Here be Dragons

Part 1 of the Complete Discworld Reread

“What is your name?”…
“My name is inconsequential.”
“That’s a pretty name.”
The Color of Magic– Terry Pratchett

Part one of a complete reread of Pratchett’s Discworld series.  As such the style will be a little different from other reviews.  The “review” portion will be shorter.  Following the short review will be my thoughts of the book from a rereading standpoint, on how it holds up to expectations, the evolution of the series, and other musings.

The Color of Magic is the first book of Discworld, a humor/parody series of fantasy books.  This book is set up in four parts, which act almost as four short stories all featuring Rincewind, the worlds most inept wizard.  Each section is a direct parody of specific fantasy tropes; the city of assassins and thieves, the barbarian adventure book, and a direct parody of the Pern series, and gods playing games with mortals.  Rincewind is stuck “protecting” a man named Twoflower (much against his nature, and abilities), the worlds first tourist, who wants to visit all the fantastic places he has heard of in his boring desk job.

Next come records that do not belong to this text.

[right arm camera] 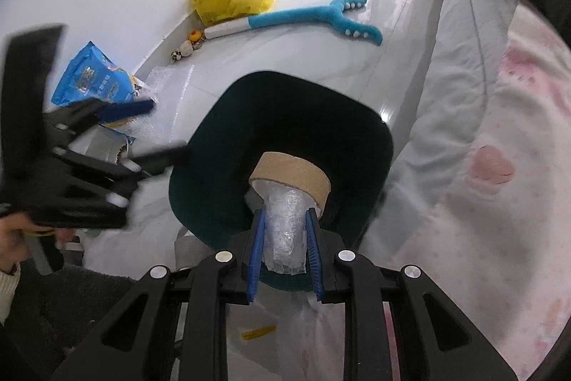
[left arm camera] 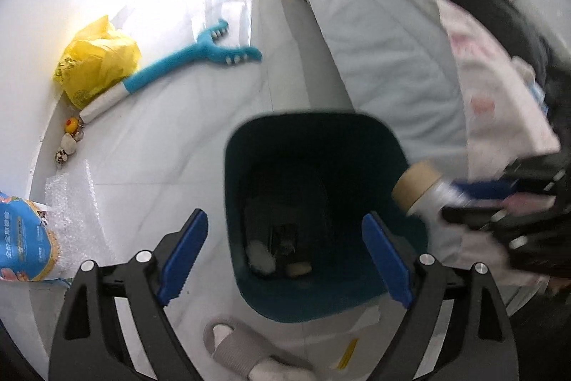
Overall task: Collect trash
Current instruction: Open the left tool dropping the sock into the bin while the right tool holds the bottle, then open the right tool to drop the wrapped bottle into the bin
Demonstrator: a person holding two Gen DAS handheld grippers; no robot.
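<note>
Trash in hand, the right gripper (right arm camera: 284, 240) was clamped on a cardboard roll (right arm camera: 291, 177) trailing crumpled clear wrap (right arm camera: 287, 231), held at lower centre of the right wrist frame, just above the near rim of the dark teal bin (right arm camera: 371, 138). The left gripper (left arm camera: 282, 256) hung over the same bin with its blue fingers (left arm camera: 183, 252) spread wide and nothing between them; in its view the roll entered from the right edge, over the bin's rim. Scraps already lay at the bin's bottom, though the dim interior left them hard to identify. To finish the drop cleanly, the roll likely needed carrying further toward the middle of the opening before release, so the trailing wrap would not snag the rim. Blue snack bag (right arm camera: 91, 77) and bubble wrap (right arm camera: 171, 109) remained on the floor at left.
</note>
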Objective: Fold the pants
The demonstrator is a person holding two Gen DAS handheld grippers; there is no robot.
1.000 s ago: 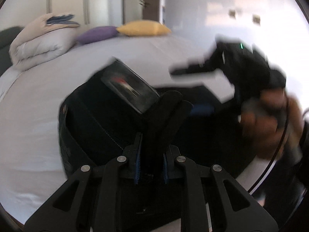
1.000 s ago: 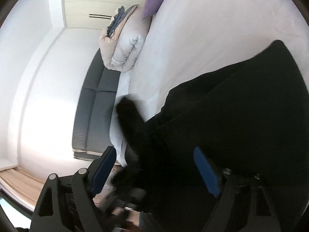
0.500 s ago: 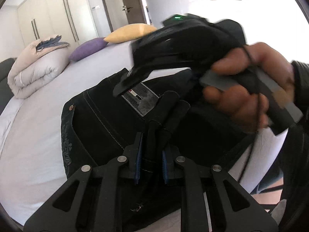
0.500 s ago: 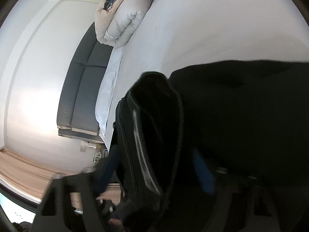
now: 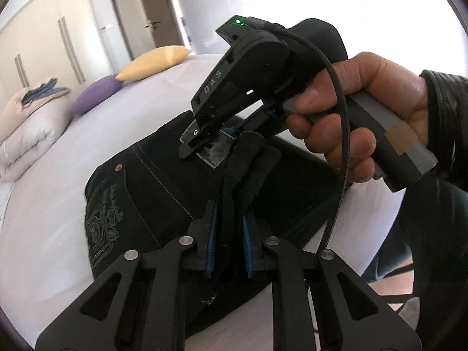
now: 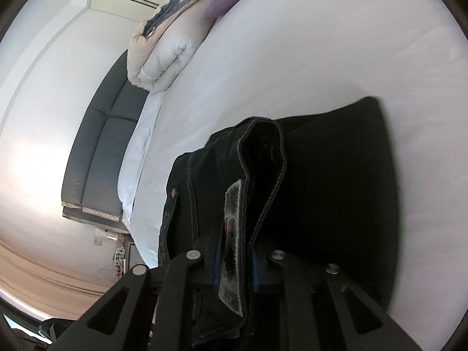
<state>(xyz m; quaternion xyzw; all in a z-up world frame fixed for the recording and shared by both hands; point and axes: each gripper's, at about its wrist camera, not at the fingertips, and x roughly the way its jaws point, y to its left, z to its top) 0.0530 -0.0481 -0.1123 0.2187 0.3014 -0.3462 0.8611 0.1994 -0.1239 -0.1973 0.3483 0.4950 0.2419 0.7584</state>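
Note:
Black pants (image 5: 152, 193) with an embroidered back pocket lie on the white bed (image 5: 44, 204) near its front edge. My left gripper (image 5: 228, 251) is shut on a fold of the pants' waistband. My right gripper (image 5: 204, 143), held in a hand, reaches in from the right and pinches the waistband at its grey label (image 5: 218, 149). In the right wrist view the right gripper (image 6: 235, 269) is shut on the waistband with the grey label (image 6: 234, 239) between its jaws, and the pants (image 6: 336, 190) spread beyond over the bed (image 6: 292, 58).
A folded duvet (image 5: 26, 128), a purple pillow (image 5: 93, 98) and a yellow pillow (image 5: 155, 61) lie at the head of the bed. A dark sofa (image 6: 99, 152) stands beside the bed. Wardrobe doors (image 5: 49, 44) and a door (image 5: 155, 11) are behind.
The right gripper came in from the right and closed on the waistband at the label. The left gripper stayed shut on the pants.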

Some may hear the book is a parody and cringe, as many works of parody these days take the easy joke and milk it for cash(I am thinking of a whole line of movies here).  If that describes your thoughts, do not worry.  Pratchett shows some skill in making a very interesting story on its own, that happens to gently mock some tropes(not beat you over the head with them, with the exception of some of the Pern references). While fantasy has moved in unique directions, it is interesting how many of the tropes Pratchett is working with are still in play.  Because of this the book has aged well, and the humor holds up.

If you like both fantasy and comedy, The Color of Magic is still a very fun, very short read.  It should be noted that it ends on a cliff hanger(the only book of the series that does), and The Light Fantastic is required if you want to know the end of the story.

3 stars, a good series start, but not a lot of depth.

*SPOILERS POSSIBLE BELOW *


To start with, I was reading Pratchett before i read fantasy in any volume, so I had no idea how much of this first book was a direct parody.  It almost reads like Rincewind travels through The Tough Guide to Fantasyland.  I see why so many fans tell people not to start with this book if reading the series.  It lacks the things that make Discworld, well, Discworld.  The silly asides are noticeably absent.  The depth of characters is no here yet, almost everyone is a caricature.  It is too short to be any more than a novelty parody, and while some work well, some were to obvious(putting a ! in the middle of a dragon writers name, for instance).

Huge chunks of lore will change from this book going on the series.  Death is almost sadistic, not the business-like entity we grow to love.  Wizardry changes dramatically, in The Color of Magic spells are one time use.  In later books almost any location can show up in another book, the world is tied together pretty tightly.  But almost none of the locations in TCoM are ever seen again.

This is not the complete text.